A recent change in our Org, all the applications are required to be moved to GCP as part of a strategic decision. Most of our apps run out of Azure today with a few services deployed in AWS as well, with tons of other apps running out of on-prem datacenters.
There has been lots of work done by different people across different teams to migrate their apps into GCP. Though there is generally good sharing of information, the loss of information exchange is also quite common due to the shear size of the organization. Another major problem is lack of working knowledge in GCP, which is an org wide issue. Not every one is aware of the best practices that needs to be followed as part of their provisioning of infrastructure, which components to choose etc. and there still exists a lot of learning curve to go through.
Recently as part of the GCP adoption initiative, we had a hackathon conducted and we pitted in with a solution to make things simple for teams to move to GCP. This solution takes inspiration from one of the best products that I have worked on developing a few years back, which helped me architect this solution.

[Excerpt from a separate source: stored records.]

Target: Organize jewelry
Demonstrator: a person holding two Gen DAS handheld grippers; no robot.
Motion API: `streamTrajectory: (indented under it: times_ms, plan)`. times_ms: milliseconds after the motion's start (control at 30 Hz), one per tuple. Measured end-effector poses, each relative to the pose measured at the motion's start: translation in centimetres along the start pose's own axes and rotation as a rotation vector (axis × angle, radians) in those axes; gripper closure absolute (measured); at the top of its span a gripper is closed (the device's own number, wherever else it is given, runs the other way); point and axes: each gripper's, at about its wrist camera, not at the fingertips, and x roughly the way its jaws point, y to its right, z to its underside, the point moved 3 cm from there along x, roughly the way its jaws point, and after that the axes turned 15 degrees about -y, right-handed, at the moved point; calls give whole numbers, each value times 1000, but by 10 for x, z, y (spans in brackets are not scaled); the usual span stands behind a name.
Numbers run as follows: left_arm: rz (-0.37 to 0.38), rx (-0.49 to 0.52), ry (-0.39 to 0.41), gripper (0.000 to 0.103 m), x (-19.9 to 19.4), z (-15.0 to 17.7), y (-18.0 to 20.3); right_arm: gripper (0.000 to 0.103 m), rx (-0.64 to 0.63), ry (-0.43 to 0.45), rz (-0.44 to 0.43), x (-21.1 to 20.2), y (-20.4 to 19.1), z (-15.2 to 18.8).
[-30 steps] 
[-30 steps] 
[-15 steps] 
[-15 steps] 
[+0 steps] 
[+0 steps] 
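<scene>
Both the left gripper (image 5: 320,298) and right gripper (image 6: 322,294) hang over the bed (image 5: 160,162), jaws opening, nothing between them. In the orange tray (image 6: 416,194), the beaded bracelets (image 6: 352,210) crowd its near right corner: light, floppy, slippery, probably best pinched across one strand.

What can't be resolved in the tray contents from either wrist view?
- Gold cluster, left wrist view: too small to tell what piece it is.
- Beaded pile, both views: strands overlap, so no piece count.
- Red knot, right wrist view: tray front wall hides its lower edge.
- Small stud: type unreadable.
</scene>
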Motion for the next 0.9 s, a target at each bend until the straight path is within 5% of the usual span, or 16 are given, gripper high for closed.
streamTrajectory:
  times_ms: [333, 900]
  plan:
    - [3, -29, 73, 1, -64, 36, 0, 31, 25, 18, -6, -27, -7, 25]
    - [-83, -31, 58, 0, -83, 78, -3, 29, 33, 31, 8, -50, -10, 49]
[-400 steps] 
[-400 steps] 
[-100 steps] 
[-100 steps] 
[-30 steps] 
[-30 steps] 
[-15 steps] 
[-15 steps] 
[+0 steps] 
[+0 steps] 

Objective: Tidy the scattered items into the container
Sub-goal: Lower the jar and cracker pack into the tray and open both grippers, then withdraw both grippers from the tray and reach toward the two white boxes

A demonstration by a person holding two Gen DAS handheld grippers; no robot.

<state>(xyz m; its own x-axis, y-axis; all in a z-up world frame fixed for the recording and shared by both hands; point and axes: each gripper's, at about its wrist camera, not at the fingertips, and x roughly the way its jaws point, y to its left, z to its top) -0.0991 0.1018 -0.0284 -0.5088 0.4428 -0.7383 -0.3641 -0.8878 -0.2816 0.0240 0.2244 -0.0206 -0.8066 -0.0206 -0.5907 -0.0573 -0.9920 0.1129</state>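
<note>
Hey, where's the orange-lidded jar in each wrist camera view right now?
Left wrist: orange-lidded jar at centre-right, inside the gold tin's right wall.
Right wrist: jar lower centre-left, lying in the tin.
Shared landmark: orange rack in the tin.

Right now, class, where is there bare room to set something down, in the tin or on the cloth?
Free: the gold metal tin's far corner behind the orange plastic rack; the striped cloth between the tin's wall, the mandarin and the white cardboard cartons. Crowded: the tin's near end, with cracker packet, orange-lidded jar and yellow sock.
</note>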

I'll share my thoughts on how we approached the problem statement as part of this blog series. As part of this blog, we will see how we approached the problem of provisioning the infrastructure components in GCP.
TLDR;
We built a stateless microservice - "Step Executor", that takes in request to trigger a Terraform script and respond back with the step output. A GCP component provisioning might need provisioning of other components as pre-requisites. These we modelled it as a Plan with multiple steps. Each step is a terraform script, and a plan consists of multiple smaller steps. The execution of a plan and it's many smaller steps is handled by another microservice called the "Orchestrator" that executes the steps in sequence.
Overall Application
We planned to build a platform that would be able to
- Understand the application that needs migration
- Identify the current components used and the infrastructure in which they are deployed ( Azure/ AWS/ On-Prem )
- Suggest GCP specific alternatives, and come up with a migration plan
- Auto provision the components identifed
- Provide a platform that can also act as a source for all the application information ( like a keyvaule )
So the flow can be broadly represented as
Our overall architecture had the below components
Service/ Component | Description |
---|---|
UI | A react based UI application, that was used for user interactions |
Mediator | A spring boot application, which acts as the backend for the UI, and is responsible for identifying the components from the user and works with other services to identify and provision the components. |
Suggestion Engine | An engine that takes the current application information to suggest a migration plan. Built as a spring boot application this integrated with many other services for analysis and prediction |
Orchestrator | A spring boot service, that takes a migration plan, and orchestrates the creation of components in GCP |
Step Executor | The Node and Typescript application that triggers terraform scripts for the actual provisioning of components, based on the inputs passed from Orchestrator |
In this blog post, we'll specifically how we designed and developed the Step Executor.
Provisioning of GCP Components
We decided that to automate the provisioning process, it is essential that we codify the process. We had options to choose from and the major 2 options that we wanted to leverage were Terraform and Google Cloud Deployment Manager. We decided to go with terraform as it would provide a way to make the solution platform agnostic. So in case of a shift in company strategy in future to choose a different cloud service, the platform would require re-work only on the Terraform scripts, with the rest of the services being intact.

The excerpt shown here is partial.